Elle me regarde un peu perplexe. Je comprends alors qu'elle n'osait pas me le dire à cause de Matthew sauf que c'est une idiote parce que mon histoire n'est pas la sienne. Puis même sans cela, le fantôme de Matthew ne me hante plus.

« Tu aurais dû me le dire, j'aurais refusé de rester. Du coup je vais voir ce que je peux faire avec la directrice.

— C'est vrai ?

— Évidement Dani. Tu me vois ne pas aller au mariage de ma meilleure amie ?

— Non mais tu es sûre que ça va ?

— Mais oui je vais bien ! Je suis juste en colère que tu ne m'aies rien dit et qu'Abrian est gardé le silence ! », la rassurai-je.

Elle éclate de rire avant de me parler plus longuement des préparatifs du mariage et aussi le thème de ce dernier.
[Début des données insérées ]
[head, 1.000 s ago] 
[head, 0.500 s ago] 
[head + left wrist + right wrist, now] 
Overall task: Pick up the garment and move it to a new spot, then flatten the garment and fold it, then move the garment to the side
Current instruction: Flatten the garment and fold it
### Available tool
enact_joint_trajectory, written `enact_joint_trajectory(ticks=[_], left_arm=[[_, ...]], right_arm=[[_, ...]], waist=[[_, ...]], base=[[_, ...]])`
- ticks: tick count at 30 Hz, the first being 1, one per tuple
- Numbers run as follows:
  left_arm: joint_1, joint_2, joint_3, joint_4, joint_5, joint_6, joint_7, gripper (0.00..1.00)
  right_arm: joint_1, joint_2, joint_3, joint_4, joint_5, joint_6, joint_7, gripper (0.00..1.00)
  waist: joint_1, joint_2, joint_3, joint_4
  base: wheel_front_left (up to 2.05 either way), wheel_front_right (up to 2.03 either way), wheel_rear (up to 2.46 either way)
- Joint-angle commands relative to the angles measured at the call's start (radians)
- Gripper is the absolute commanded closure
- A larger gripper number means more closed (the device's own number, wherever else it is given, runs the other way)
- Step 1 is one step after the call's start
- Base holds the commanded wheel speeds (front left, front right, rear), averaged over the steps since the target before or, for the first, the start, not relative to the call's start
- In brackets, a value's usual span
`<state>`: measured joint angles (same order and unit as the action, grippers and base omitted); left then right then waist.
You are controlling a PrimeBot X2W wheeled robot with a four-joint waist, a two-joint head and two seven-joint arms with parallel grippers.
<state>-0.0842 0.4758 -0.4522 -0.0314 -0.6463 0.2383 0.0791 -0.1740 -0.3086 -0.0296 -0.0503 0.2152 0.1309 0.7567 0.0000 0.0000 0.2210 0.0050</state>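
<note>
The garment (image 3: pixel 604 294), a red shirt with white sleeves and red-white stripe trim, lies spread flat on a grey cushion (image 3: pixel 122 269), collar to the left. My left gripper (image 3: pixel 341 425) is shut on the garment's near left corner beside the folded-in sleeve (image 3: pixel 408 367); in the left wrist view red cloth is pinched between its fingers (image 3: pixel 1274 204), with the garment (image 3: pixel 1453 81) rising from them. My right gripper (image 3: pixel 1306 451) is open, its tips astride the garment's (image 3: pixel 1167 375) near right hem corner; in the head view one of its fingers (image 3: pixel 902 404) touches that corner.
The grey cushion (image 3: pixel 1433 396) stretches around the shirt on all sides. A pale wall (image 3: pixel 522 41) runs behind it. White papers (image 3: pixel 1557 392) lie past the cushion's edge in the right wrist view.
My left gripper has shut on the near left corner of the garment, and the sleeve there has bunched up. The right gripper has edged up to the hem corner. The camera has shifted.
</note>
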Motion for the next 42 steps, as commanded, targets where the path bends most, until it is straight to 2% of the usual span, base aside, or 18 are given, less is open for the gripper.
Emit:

Elle a l'air vraiment tres heureuse de s'unir à Andrew.

« Tu as demandé à une organisatrice ou pas ?

— Non ! Je veux qu'on le prépare tous enfin famille et amis.

— Je vois. Seulement je ne vois pas ce que je pourrais faire de Chine.

— Je trouverais bien quelque chose à te faire faire à distance. »

Je lui souris avant de m'excuser auprès d'elle car je dois retourner auprès des enfants. Chan est malade et même si je suis censée être de repos, j'aide par principe.